Supplied information Start Marker

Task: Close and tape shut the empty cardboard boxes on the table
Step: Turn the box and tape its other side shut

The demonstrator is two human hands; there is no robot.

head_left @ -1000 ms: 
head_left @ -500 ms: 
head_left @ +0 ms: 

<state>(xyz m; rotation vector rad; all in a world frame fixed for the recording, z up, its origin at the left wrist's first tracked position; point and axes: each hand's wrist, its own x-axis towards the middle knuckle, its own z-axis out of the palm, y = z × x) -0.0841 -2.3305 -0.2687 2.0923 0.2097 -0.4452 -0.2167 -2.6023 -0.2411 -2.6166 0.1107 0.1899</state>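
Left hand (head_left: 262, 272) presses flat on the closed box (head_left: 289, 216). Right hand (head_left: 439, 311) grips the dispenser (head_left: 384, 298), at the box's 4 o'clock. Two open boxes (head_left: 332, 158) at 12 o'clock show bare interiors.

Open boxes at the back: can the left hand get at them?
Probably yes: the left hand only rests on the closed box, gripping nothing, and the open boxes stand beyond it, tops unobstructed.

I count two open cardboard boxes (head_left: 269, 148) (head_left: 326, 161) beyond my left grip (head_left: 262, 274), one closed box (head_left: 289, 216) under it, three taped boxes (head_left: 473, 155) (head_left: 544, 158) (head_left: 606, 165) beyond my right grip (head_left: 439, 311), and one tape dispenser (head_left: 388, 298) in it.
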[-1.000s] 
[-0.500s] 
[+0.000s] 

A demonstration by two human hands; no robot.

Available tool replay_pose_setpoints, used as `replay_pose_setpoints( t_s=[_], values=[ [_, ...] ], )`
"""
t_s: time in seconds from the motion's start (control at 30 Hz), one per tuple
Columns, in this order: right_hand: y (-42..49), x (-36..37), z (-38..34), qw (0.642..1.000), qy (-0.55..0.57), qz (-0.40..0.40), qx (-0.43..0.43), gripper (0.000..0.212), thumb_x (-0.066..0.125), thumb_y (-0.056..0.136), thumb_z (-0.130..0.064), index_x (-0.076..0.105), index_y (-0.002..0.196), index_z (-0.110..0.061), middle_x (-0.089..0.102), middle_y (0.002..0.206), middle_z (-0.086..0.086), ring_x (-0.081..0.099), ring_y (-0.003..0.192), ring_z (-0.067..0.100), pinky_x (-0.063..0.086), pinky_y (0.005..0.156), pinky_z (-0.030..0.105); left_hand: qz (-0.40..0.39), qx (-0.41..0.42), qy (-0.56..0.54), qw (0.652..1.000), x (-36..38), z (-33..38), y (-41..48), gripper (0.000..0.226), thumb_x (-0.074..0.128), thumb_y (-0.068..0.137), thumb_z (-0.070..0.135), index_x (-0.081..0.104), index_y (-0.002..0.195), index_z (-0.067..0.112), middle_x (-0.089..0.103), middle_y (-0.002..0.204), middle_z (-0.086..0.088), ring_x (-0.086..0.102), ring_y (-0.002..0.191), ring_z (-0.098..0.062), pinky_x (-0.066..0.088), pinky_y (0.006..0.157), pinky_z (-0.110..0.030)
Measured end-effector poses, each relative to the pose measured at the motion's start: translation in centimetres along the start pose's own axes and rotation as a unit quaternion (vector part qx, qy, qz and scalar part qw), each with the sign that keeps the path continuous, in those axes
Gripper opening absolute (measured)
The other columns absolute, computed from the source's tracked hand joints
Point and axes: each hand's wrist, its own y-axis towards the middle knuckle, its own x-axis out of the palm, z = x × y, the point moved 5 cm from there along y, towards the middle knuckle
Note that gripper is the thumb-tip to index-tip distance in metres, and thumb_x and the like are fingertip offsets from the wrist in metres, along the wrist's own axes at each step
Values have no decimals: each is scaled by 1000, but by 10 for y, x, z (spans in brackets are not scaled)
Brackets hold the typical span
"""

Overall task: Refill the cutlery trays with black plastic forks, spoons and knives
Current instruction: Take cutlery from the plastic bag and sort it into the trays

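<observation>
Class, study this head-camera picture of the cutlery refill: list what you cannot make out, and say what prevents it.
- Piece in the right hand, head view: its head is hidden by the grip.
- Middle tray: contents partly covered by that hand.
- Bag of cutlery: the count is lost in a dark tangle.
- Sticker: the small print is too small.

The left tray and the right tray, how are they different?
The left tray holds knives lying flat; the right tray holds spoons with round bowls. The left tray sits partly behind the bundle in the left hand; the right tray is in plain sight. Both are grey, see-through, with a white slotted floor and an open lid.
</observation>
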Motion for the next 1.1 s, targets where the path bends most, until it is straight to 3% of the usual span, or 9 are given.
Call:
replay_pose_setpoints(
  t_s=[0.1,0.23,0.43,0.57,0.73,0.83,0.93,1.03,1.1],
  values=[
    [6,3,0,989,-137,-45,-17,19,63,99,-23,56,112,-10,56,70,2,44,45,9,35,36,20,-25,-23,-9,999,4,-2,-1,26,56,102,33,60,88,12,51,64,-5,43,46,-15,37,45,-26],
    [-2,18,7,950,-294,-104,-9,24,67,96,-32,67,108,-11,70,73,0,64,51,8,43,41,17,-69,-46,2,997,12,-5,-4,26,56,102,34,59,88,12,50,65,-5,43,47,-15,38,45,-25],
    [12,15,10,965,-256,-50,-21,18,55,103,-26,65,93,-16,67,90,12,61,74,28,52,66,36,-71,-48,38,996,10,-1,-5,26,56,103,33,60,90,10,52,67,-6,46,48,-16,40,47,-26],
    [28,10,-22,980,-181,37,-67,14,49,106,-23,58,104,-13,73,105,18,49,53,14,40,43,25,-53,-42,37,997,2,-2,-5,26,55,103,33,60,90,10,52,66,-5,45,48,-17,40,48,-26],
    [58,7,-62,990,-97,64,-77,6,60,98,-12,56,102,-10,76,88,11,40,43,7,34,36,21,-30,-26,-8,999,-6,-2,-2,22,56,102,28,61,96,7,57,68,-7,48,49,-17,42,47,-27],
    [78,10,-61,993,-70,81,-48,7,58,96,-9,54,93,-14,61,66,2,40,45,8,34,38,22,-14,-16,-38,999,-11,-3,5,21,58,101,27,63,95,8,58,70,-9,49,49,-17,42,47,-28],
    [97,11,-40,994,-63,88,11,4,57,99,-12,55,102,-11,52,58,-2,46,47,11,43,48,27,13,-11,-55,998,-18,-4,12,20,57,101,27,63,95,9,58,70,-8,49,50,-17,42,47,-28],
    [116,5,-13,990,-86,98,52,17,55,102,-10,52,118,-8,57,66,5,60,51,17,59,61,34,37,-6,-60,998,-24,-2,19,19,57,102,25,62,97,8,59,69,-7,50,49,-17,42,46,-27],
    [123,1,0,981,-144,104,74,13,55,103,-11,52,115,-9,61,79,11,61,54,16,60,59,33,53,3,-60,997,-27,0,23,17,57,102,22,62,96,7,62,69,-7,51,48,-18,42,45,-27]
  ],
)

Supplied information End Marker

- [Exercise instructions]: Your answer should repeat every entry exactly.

- [Response]:
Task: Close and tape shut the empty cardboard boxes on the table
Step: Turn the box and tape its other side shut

The demonstrator is two human hands; there is no robot.

head_left @ -1000 ms: 
head_left @ -500 ms: 
head_left @ +0 ms: 

<state>(xyz m; rotation vector rad; all in a world frame fixed for the recording, z up, its origin at the left wrist's first tracked position; point and axes: each hand's wrist, its own x-axis towards the middle knuckle, its own z-axis out of the palm, y = z × x) -0.0841 -2.3305 -0.2687 2.0923 0.2097 -0.4452 -0.2167 -2.6023 -0.2411 -2.6166 0.1107 0.1899</state>
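Left hand (head_left: 262, 272) presses flat on the closed box (head_left: 289, 216). Right hand (head_left: 439, 311) grips the dispenser (head_left: 384, 298), at the box's 4 o'clock. Two open boxes (head_left: 332, 158) at 12 o'clock show bare interiors.

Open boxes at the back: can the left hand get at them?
Probably yes: the left hand only rests on the closed box, gripping nothing, and the open boxes stand beyond it, tops unobstructed.

I count two open cardboard boxes (head_left: 269, 148) (head_left: 326, 161) beyond my left grip (head_left: 262, 274), one closed box (head_left: 289, 216) under it, three taped boxes (head_left: 473, 155) (head_left: 544, 158) (head_left: 606, 165) beyond my right grip (head_left: 439, 311), and one tape dispenser (head_left: 388, 298) in it.
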[-1.000s] 
[-0.500s] 
[+0.000s] 

A demonstration by two human hands; no robot.

Available tool replay_pose_setpoints, used as `replay_pose_setpoints( t_s=[_], values=[ [_, ...] ], )`
"""
t_s: time in seconds from the motion's start (control at 30 Hz), one per tuple
Columns, in this order: right_hand: y (-42..49), x (-36..37), z (-38..34), qw (0.642..1.000), qy (-0.55..0.57), qz (-0.40..0.40), qx (-0.43..0.43), gripper (0.000..0.212), thumb_x (-0.066..0.125), thumb_y (-0.056..0.136), thumb_z (-0.130..0.064), index_x (-0.076..0.105), index_y (-0.002..0.196), index_z (-0.110..0.061), middle_x (-0.089..0.102), middle_y (0.002..0.206), middle_z (-0.086..0.086), ring_x (-0.081..0.099), ring_y (-0.003..0.192), ring_z (-0.067..0.100), pinky_x (-0.063..0.086), pinky_y (0.005..0.156), pinky_z (-0.030..0.105); left_hand: qz (-0.40..0.39), qx (-0.41..0.42), qy (-0.56..0.54), qw (0.652..1.000), x (-36..38), z (-33..38), y (-41..48), gripper (0.000..0.226), thumb_x (-0.074..0.128), thumb_y (-0.068..0.137), thumb_z (-0.070..0.135), index_x (-0.081..0.104), index_y (-0.002..0.195), index_z (-0.067..0.112), middle_x (-0.089..0.103), middle_y (-0.002..0.204), middle_z (-0.086..0.088), ring_x (-0.086..0.102), ring_y (-0.002..0.191), ring_z (-0.098..0.062), pinky_x (-0.066..0.088), pinky_y (0.006..0.157), pinky_z (-0.110..0.030)
Measured end-effector poses, each relative to the pose measured at the motion's start: translation in centimetres along the start pose's own axes and rotation as a unit quaternion (vector part qx, qy, qz and scalar part qw), each with the sign that keeps the path continuous, in those axes
Gripper opening absolute (measured)
The other columns absolute, computed from the source's tracked hand joints
Point and axes: each hand's wrist, its own y-axis towards the middle knuckle, its own x-axis out of the palm, z = x × y, the point moved 5 cm from there along y, towards the middle knuckle
Note that gripper is the thumb-tip to index-tip distance in metres, and thumb_x and the like are fingertip offsets from the wrist in metres, along the wrist's own axes at each step
Values have no decimals: each is scaled by 1000, but by 10 for y, x, z (spans in brackets are not scaled)
Brackets hold the typical span
"""

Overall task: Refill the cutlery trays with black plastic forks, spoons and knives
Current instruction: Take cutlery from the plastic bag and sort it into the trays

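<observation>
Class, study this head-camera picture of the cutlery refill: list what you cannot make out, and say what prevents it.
- Piece in the right hand, head view: its head is hidden by the grip.
- Middle tray: contents partly covered by that hand.
- Bag of cutlery: the count is lost in a dark tangle.
- Sticker: the small print is too small.

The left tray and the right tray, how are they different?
The left tray holds knives lying flat; the right tray holds spoons with round bowls. The left tray sits partly behind the bundle in the left hand; the right tray is in plain sight. Both are grey, see-through, with a white slotted floor and an open lid.
</observation>
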Motion for the next 1.1 s, targets where the path bends most, until it is straight to 3% of the usual span, or 9 are given.
Call:
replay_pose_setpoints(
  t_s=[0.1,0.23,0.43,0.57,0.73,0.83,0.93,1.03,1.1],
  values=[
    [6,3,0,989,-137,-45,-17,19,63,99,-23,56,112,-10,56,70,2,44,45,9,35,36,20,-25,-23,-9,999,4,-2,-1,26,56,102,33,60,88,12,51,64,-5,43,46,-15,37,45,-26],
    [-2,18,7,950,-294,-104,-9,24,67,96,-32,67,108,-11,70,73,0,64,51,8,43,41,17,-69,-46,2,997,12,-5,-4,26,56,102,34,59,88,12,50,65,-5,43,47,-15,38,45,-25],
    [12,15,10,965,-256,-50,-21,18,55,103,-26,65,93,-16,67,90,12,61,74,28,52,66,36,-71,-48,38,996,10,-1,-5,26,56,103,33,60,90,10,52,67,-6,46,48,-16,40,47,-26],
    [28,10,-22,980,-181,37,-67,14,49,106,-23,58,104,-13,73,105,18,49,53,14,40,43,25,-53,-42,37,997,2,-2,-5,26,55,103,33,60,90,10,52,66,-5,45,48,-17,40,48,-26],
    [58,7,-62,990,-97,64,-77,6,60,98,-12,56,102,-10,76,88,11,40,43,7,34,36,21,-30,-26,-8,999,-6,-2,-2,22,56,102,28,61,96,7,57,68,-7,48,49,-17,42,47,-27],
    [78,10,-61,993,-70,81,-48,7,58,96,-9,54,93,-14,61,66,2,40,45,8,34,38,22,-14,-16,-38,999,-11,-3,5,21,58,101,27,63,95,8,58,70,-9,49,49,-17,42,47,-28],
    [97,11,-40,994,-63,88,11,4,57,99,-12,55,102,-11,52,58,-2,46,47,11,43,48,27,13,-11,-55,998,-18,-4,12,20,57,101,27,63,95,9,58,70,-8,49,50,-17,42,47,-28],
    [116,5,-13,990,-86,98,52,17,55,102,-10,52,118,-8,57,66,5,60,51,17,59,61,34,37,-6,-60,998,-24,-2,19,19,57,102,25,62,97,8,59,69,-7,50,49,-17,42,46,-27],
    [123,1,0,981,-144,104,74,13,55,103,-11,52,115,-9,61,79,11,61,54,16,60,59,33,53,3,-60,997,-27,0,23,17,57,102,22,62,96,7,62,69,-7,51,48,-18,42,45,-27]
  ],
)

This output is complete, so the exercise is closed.